The Legislative Fiscal Office report states LSP "tuition shall not exceed the combined state and local per pupil amount of the district in which the student resides."

According to the Fiscal Office report, per the fiscal year 2016 MFP, "the average state per pupil amount is $5,196, and the average local per pupil amount is $3,686 for a combined per pupil average payment of $8,882. The average voucher payment in the first quarter was $5,852 or $656 more than the state average," and the LDOE bases the $23 million savings on the $8,882 average.

Ken Pastorick, media information director for the LDOE, said the difference comes from how his department and the Legislative Fiscal Office calculated the costs. He said the Fiscal Office looked at only the funds that come from the state, but the LDOE looked at what the program saved the local taxpayers.

The Legislative Fiscal Office report notes "the state pays the combined state and local share, which actually represents an increased cost for the state.
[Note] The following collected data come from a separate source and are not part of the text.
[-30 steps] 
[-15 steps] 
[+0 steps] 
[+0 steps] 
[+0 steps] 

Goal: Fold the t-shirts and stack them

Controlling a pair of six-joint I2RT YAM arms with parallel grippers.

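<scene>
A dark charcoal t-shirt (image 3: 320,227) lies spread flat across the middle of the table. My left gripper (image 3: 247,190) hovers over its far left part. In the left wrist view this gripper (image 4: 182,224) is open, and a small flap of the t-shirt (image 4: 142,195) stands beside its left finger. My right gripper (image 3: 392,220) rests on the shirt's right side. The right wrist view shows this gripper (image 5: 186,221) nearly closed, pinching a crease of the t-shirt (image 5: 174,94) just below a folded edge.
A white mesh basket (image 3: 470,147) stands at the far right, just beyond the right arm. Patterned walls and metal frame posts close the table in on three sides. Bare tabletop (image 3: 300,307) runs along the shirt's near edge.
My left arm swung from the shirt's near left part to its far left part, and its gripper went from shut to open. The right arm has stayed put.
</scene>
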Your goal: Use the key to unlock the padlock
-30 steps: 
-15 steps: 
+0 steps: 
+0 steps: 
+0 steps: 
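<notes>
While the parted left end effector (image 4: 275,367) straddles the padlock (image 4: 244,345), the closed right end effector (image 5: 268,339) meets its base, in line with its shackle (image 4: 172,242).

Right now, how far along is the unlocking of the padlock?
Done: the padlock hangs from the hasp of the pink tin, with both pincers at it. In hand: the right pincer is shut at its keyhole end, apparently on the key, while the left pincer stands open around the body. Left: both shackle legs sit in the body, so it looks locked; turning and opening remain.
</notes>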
Local school districts do not see a reduction in revenue collections even though that student is not enrolled in local schools."

Monroe City Schools Superintendent Brent Vidrine said local funds come from constituents who set specific parameters on how those funds can be used when they pass a tax. Scholarship schools get the MFP funds that public school districts normally would get, so the MFP funds are used elsewhere.

If a student moves from a private school to a public school after the Oct. 1 or Feb. 1 counts used to distribute the MFP, Vidrine said, the private school gets the funds and the public school the student moves to has to educate the child with no financial assistance.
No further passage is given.